I am creating an open source web app for audio data discovery and easy labelling of samples by computing various audio features and the embedding them into 2d space. The idea is that audio that sounds similar should be close together in the scatter plot, while different sounds further apart. The main goal is to be able to easily label different bird species in vast audio recordings I have from nature conservation charity. Here’s the repo: https://github.com/tracek/audio-explorer (heavy work in progress).
In the web app (Python + React) I’d like to, among other things, plot the waveform. Problem here is that for 2h mono recording in 16kHz we’re talking of over 100M points to render. How to display the waveform in a smart way, the way e.g. Audacity does it? Can you perhaps point me to the relevant piece in the source code? I could not find it, but obviously it’s there.
Currently I am using a datashader, which essentially treats the data points like a raster and then bins pixels that are close together: https://github.com/tracek/audio-explorer/blob/datashader/audioexplorer/visualize.py#L147 It works, but it’s not fast enough.It’s not important to be very accurate, I am looking for an approximate method. I like how Audacity displays audio. Small twist here will be that the user should be able to zoom into the fragment, which will bring higher resolution piece.
There was a recent post from someone trying to pull bird vocalizations out of background noises and environment sounds. We weren’t a lot of help. Audacity does have Menu on the left > Spectrogram View. That posts your timeline in colored patches according to Frequency versus Time instead of normal waveform Volume versus Time.
Analyze > Spectrum View does it in volume versus frequency and ignores time.
Sure it does, but is closed source and does not address our problem. The goal is to automatically count call of a specified species. Before that’s possible, we need to be able to label hundreds of hours of recordings - and fast. Here’s a very basic demo of the functionality: http://petrel-spotter-dev.eu-central-1.elasticbeanstalk.com/ Scroll down for description. Select e.g. UMAP (Uniform Manifold Approximation and Projection), unsupervised machine learning method.
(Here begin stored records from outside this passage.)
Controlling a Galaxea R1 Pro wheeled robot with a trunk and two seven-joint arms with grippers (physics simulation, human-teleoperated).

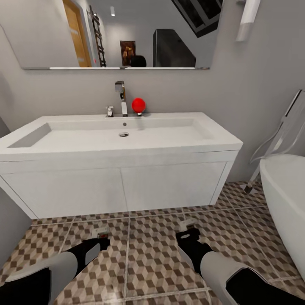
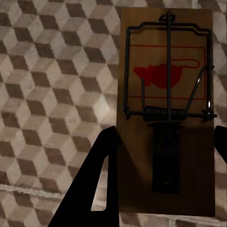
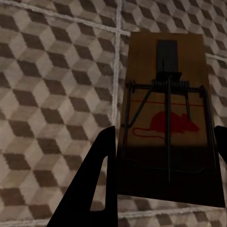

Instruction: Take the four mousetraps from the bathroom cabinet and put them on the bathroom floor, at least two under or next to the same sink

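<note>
The white sink (image 1: 123, 144) with its chrome tap (image 1: 123, 98) stands straight ahead over white drawer fronts. Low over the bathroom floor (image 1: 148, 262) in front of it, my left gripper (image 1: 101, 240) is shut on a mousetrap (image 1: 102, 231). The left wrist view has that brown board with wire spring and red mouse print (image 2: 165, 109) between the black fingers (image 2: 101, 175). My right gripper (image 1: 188, 232) is shut on a second mousetrap (image 1: 187, 224), seen between its fingers (image 3: 101, 170) as a brown board (image 3: 168, 123). The cabinet is out of view.
A white bathtub (image 1: 284, 199) fills the right side, with a chrome-and-clear stand (image 1: 275, 142) leaning behind it. A red ball (image 1: 138, 104) sits on the sink's back ledge under a wide mirror (image 1: 114, 34). A grey wall (image 1: 8, 224) closes off the left.
</note>
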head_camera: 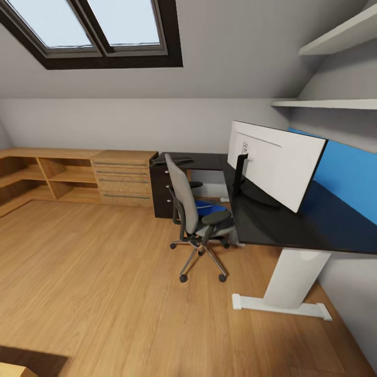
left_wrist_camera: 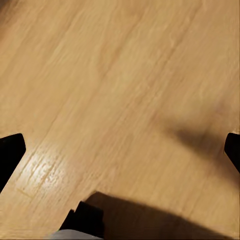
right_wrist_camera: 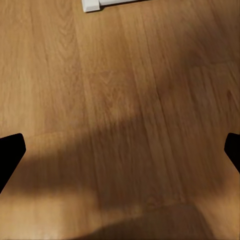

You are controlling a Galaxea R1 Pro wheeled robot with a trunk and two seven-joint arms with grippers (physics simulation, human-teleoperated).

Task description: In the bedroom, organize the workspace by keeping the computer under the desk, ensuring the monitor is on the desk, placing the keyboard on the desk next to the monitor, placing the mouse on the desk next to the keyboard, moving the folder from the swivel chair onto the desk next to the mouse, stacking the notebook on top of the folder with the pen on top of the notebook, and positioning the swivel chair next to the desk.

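Note:
The black desk (head_camera: 293, 225) runs along the right wall and turns along the far wall. The monitor (head_camera: 277, 167) stands on it with its white back toward me. Drawn up to the desk's inner corner is the swivel chair (head_camera: 183, 193), and the blue folder (head_camera: 209, 205) lies on its seat. A dark low object (head_camera: 174, 159) rests on the far desk wing, too small to identify. Computer, mouse, notebook and pen are out of view. My left gripper (left_wrist_camera: 120, 150) and right gripper (right_wrist_camera: 120, 150) both hang open over bare wooden floor, holding nothing.
A light wooden chest (head_camera: 123, 178) and low shelves (head_camera: 47, 175) line the far left wall. The desk's white foot (head_camera: 280, 306) rests on the floor and also shows as a white foot (right_wrist_camera: 100, 4) near my right gripper. Wall shelves (head_camera: 335, 103) hang above the desk.

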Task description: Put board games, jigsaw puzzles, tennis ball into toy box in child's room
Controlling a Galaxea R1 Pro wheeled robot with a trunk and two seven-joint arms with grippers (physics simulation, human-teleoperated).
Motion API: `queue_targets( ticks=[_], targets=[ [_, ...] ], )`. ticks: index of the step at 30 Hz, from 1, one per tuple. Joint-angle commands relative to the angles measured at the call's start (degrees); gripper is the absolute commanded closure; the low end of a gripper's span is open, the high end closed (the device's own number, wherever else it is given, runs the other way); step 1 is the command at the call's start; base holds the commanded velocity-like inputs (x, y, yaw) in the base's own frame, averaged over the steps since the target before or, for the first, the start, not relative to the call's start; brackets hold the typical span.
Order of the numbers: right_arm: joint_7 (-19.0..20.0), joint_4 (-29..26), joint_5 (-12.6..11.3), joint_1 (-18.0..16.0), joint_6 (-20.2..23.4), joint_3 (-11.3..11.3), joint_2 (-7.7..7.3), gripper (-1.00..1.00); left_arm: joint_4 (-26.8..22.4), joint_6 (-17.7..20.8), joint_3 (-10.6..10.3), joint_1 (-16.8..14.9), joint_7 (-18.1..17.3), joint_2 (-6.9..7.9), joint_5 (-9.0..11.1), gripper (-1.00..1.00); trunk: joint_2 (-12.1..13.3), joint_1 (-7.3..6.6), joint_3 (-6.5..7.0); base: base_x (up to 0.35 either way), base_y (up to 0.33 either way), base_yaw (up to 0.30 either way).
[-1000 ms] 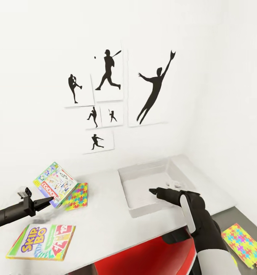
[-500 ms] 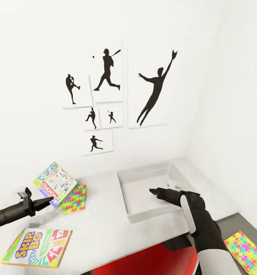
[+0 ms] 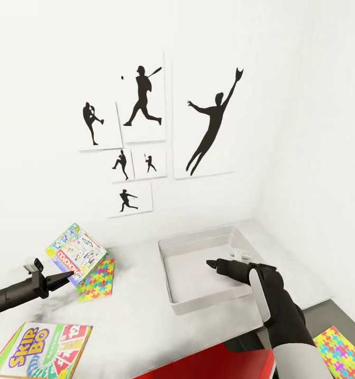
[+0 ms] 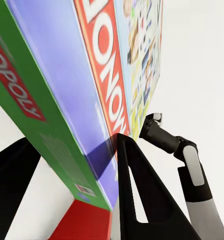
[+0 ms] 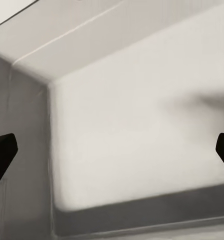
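Note:
My left gripper (image 3: 67, 277) is shut on a corner of the green-white Monopoly board game (image 3: 76, 251), which hangs tilted above the table (image 3: 138, 310). Close up, the box (image 4: 92, 85) sits between my left gripper's (image 4: 74, 192) dark fingers. Under it lies a bright jigsaw puzzle (image 3: 97, 280). A Skip-Bo board game (image 3: 40, 351) lies flat at the table's near left. My right gripper (image 3: 211, 263) hovers open over the light-grey toy box (image 3: 165, 263); its grey floor (image 5: 141, 125) is bare between my right gripper's (image 5: 112, 152) spread fingertips. The tennis ball and bed are out of view.
A second jigsaw puzzle (image 3: 339, 351) lies on the floor at lower right, off the table. Something red (image 3: 214, 363) sits below the table's front edge. White walls with black sports-silhouette pictures (image 3: 140, 100) close off the back and right.
The whole picture has shifted a little, so the camera has moved. Both grippers keep their poses, the left still shut on the Monopoly box.

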Motion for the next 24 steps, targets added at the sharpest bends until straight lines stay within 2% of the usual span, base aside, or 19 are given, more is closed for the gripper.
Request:
queue_targets(
  ticks=[1, 17, 24],
  targets=[
    [0.1, 0.0, -0.2, -0.1, 0.3, -0.2, 0.06, -1.00, 0.0, 0.6, 0.0, -0.1, -0.2, 0.04, 0.0, 1.00, -0.1, 0.04, -0.13, 0.034, -0.033, 0.000],
    [0.1, -0.1, -0.3, -0.1, 0.5, -0.2, 0.06, -1.00, 0.0, 0.5, 0.0, 0.0, -0.2, 0.09, 0.0, 1.00, -0.1, 0.04, -0.13, 0.043, -0.004, 0.000],
    [0.1, -0.3, -0.3, -0.1, 0.6, -0.1, 0.06, -1.00, 0.0, 0.5, 0.1, 0.0, -0.2, 0.10, 0.0, 1.00, -0.1, 0.04, -0.13, 0.132, 0.000, 0.000]
  ],
)
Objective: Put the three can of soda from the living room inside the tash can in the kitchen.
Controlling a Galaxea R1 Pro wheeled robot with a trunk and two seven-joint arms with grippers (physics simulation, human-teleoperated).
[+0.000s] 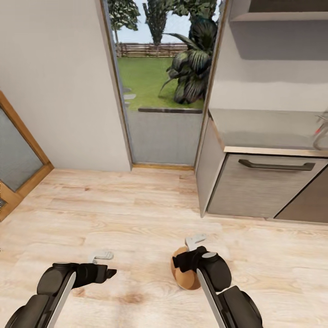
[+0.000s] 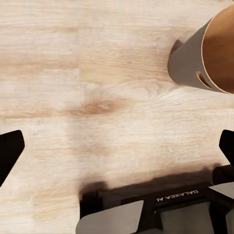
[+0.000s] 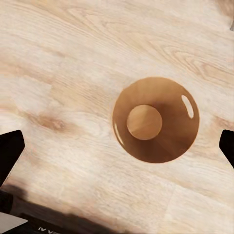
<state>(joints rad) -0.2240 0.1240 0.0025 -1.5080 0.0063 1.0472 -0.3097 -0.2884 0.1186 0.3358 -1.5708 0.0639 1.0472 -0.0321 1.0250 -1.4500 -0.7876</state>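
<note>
The tash can [image 1: 184,279], a small round copper-brown bin, stands upright on the wood floor directly under my right gripper [image 1: 191,250]. The right wrist view looks straight down into the bin [image 3: 156,119]: a bare round bottom and oval handle holes near the rim, nothing inside. My right gripper [image 3: 117,148] is open and empty, its dark fingertips [image 3: 9,151] spread wide. My left gripper [image 1: 105,265] hangs open and empty over bare floor to the bin's left, and the bin's side [image 2: 187,63] shows in the left wrist view. The cans of soda are out of view.
A glass door [image 1: 164,91] to a garden is straight ahead. A grey kitchen cabinet [image 1: 269,187] with a steel counter and dark handle stands at the right. A wood-framed glass door [image 1: 18,159] is at the far left. Pale wood floor [image 1: 114,205] lies between them.
</note>
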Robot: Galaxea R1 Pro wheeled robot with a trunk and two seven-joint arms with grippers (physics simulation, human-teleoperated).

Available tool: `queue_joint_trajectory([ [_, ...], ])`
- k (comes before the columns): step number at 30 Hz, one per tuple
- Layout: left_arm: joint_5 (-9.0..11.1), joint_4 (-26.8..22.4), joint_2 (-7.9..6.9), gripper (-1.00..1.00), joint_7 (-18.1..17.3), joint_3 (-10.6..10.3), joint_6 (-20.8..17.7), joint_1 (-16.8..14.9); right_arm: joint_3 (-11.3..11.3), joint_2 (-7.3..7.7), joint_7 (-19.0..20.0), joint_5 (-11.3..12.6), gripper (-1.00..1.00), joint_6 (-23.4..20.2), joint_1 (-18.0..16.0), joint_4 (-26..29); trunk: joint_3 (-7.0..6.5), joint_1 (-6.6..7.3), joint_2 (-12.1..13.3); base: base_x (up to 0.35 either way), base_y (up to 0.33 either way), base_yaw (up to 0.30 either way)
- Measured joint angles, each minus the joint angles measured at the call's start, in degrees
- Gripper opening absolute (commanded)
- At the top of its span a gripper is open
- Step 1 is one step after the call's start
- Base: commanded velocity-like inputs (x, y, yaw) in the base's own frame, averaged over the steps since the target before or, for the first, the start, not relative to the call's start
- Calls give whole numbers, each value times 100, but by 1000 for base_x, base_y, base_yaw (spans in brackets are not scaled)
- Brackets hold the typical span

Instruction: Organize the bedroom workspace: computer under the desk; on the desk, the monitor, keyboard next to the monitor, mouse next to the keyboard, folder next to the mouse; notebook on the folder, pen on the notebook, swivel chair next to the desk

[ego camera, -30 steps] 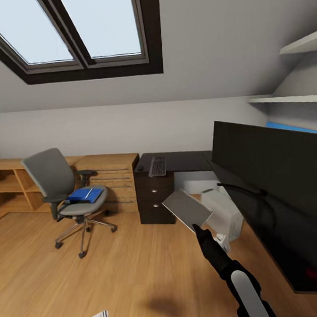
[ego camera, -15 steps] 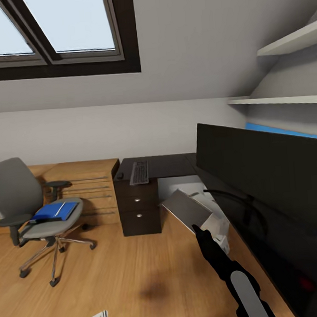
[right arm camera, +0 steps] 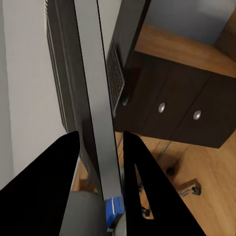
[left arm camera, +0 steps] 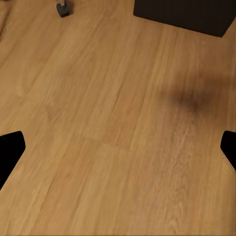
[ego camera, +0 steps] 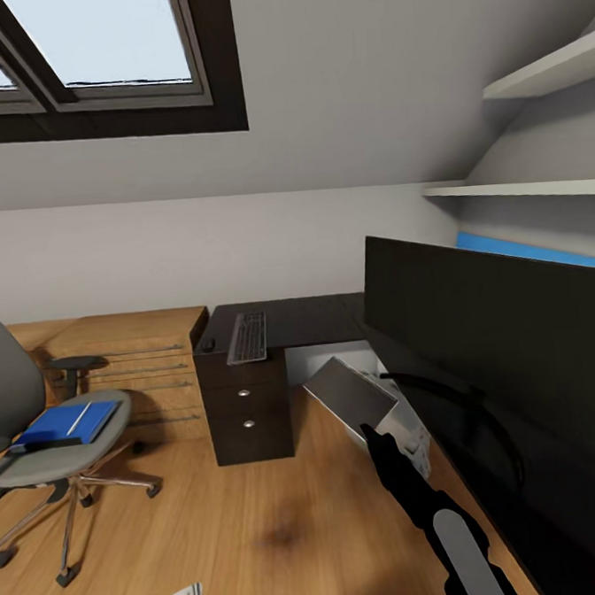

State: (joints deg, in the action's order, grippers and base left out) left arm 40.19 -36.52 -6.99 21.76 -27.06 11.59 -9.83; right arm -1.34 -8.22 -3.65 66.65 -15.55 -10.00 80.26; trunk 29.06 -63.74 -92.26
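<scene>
My right gripper [ego camera: 371, 432] is shut on a flat grey notebook [ego camera: 350, 393], held tilted above the floor; in the right wrist view the notebook [right arm camera: 96, 98] stands edge-on between the two fingers [right arm camera: 73, 191]. The dark desk [ego camera: 307, 313] carries the keyboard [ego camera: 248, 336] with the small black mouse [ego camera: 207, 345] at its left. A large black monitor [ego camera: 495, 328] rises on the desk at the right. Under the desk a white computer [ego camera: 416, 440] shows partly. The blue folder [ego camera: 62, 424] lies on the grey swivel chair [ego camera: 25, 458] at far left. My left gripper [left arm camera: 118, 152] hangs open over bare floor.
The desk's drawer unit [ego camera: 245, 408] faces the wooden floor. A low wooden cabinet [ego camera: 133, 362] runs along the back wall behind the chair. White shelves [ego camera: 531, 81] hang at upper right under the sloped ceiling with a skylight [ego camera: 94, 54].
The whole view has swung to the right: chair, desk and skylight have slid left in the picture. My right arm holds the notebook at the same place in view.
</scene>
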Motion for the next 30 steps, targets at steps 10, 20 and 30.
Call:
queue_joint_trajectory([
  [10,0,0,3,100,0,4,0,-2,-6,6,0,-14,-100,-3,1,-59,0,0,0,332,1,0],
  [20,2,-1,-4,100,-5,4,1,0,-3,7,0,-14,-100,6,1,-57,0,0,0,297,157,0],
  [30,2,-1,-5,100,-6,4,1,-3,-1,7,-5,-23,-100,17,1,-55,0,-1,0,244,264,0],
])
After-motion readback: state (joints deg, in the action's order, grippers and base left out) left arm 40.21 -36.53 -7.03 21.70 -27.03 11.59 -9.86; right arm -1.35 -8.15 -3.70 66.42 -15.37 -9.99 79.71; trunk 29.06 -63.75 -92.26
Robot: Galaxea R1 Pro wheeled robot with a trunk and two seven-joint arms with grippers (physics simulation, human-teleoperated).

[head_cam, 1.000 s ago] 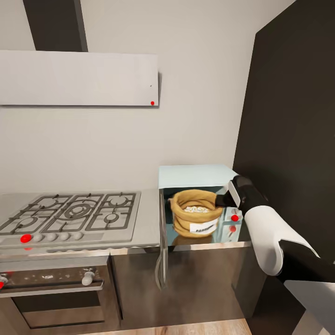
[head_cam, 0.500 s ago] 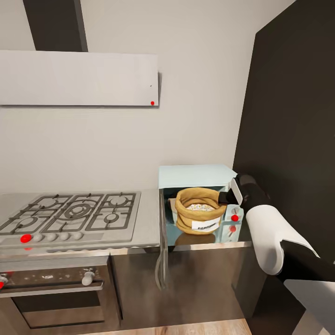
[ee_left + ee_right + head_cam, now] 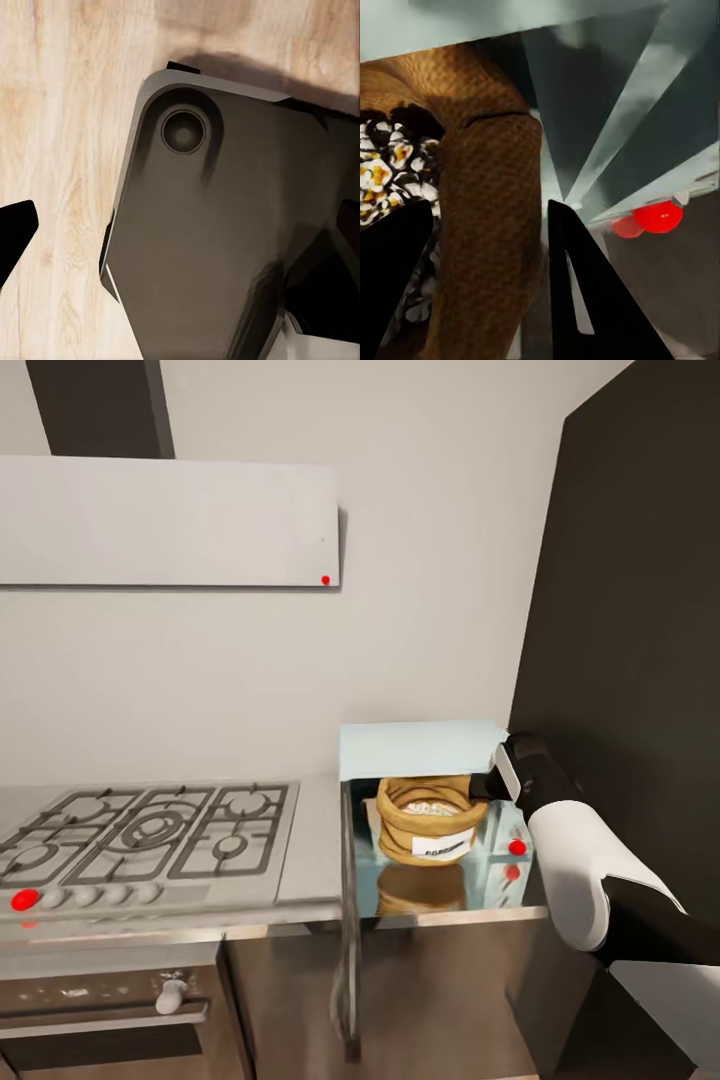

The reasoning here is that dozens of audio features that you can calculate per audio fragment can be in fact mapped to a much smaller (in terms of dimensionality) manifold. Manifold is like an ordinary Euclidean space locally, but non-linear on greater distances. Once you select embedding, you can quite clearly see clusters and bird calls are quite nicely separated from the noise, all in one 2d scatter plot. All in all, it’s quite different than Raven.
I am familiar with the functionality and plotting spectrogram is on my TODO list. You got me thinking though if I need a waveform in the first place, it’s not that terribly useful. Thanks!